6  Applications: Explore

6.1 Case study: Effective communication of exploratory results

Graphs can powerfully communicate ideas directly and quickly. We all know, after all, that “a picture is worth 1000 words.” Unfortunately, however, there are times when an image conveys a message which is inaccurate or misleading.

This chapter focuses on how graphs can best be utilized to present data accurately and effectively. Along with data modeling, creative visualization is somewhat of an art. However, even with an art, there are recommended guiding principles. We provide a few best practices for creating data visualizations.

6.1.1 Keep it simple

When creating a graphic, keep in mind what it is that you’d like your reader to see. Colors should be used to group items or differentiate levels in meaningful ways. Colors can be distracting when they are only used to brighten up the plot.

Consider a manufacturing company that has summarized its costs into five different categories. In the two graphics provided in Figure 6.1, notice that the magnitudes in the pie chart in Figure 6.1 (a) are difficult for the eye to compare. That is, can your eye tell how different “Buildings and administration” is from “Workplace materials” when looking at the slices of pie? Additionally, the colors in the pie chart do not mean anything and are therefore distracting. Lastly, the three-dimensional aspect of the image does not improve the reader’s ability to understand the data presented.

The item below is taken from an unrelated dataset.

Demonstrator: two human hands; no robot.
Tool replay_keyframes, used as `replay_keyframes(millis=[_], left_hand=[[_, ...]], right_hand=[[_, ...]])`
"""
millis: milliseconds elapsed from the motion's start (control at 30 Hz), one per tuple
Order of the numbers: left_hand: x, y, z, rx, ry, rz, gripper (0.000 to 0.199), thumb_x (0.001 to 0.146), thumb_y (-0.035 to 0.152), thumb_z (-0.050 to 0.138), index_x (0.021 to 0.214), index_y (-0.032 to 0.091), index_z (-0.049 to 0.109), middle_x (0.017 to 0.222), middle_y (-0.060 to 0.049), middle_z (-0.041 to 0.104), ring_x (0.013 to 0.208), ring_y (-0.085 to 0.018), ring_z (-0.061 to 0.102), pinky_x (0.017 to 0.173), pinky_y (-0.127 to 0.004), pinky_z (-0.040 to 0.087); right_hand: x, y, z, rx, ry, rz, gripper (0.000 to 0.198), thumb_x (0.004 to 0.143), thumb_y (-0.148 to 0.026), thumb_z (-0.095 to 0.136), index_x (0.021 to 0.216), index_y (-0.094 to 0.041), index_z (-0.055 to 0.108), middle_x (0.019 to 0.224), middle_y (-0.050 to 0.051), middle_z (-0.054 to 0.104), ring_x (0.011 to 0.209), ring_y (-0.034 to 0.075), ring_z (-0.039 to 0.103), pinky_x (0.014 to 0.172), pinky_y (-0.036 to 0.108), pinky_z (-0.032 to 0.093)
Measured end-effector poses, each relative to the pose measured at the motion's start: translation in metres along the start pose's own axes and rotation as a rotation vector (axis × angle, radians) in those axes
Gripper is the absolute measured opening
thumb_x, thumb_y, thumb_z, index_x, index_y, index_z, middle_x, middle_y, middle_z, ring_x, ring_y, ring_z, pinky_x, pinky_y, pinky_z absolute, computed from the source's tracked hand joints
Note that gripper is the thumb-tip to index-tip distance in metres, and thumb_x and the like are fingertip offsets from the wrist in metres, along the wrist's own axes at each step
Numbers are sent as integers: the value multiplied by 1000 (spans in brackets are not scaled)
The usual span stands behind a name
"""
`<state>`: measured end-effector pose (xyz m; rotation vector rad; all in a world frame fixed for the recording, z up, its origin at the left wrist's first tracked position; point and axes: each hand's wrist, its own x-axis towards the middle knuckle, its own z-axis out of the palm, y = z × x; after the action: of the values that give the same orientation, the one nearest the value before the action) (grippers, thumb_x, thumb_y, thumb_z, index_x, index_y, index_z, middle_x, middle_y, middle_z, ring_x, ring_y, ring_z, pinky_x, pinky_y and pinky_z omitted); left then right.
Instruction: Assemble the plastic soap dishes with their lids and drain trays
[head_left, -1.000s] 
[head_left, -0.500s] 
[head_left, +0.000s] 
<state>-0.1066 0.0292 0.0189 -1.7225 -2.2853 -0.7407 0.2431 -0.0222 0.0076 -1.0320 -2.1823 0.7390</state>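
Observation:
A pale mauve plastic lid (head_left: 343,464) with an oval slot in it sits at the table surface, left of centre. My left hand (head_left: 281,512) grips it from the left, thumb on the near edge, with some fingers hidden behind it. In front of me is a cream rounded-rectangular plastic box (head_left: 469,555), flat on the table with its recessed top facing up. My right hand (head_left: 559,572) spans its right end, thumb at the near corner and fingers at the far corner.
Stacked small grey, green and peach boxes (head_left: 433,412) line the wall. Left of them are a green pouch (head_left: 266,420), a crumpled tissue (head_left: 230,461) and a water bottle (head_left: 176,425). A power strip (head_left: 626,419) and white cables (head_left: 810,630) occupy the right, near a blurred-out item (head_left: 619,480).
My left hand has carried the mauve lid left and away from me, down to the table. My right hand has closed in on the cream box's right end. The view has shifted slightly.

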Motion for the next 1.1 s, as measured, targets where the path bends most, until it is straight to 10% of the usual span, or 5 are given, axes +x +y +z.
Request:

As an alternative, a bar plot is been provided in Figure 6.1 (b). Notice how much easier it is to identify the magnitude of the differences across categories while not being distracted by other aspects of the image. Typically, a bar plot will be easier for the reader to digest than a pie chart, especially if the categorical data being plotted has more than just a few levels.

A three dimensional pie chart and a bar plot.  Both plots show that the biggest source of cost is labor with machinery and Buildings & administration are close after.  Very little of the costs are due to cutting tools.
(a) A three-dimensional pie chart.
A three dimensional pie chart and a bar plot.  Both plots show that the biggest source of cost is labor with machinery and Buildings & administration are close after.  Very little of the costs are due to cutting tools.
(b) A bar plot.
Figure 6.1: Same information displayed with two very different visualizations.

6.1.2 Use color to draw attention

There are many reasons why you might choose to add color to your plots. An important principle to keep in mind is to use color to draw attention. Of course, you should still think about how visually pleasing your visualization is, and if you’re adding color for making it visually pleasing without drawing attention to a particular feature, that might be fine. However, you should be critical of default coloring and explicitly decide whether to include color and how. Notice that in Plot B in Figure 6.2 the coloring is done in such a way to draw the reader’s attention to one particular piece of information. The default coloring in Plot A can be distracting and makes the reader question, for example, is there something similar about the red and purple bars? Also note that not everyone sees color the same way, often it’s useful to add color and one more feature (e.g., pattern) so that you can refer to the features you’re drawing attention to in multiple ways.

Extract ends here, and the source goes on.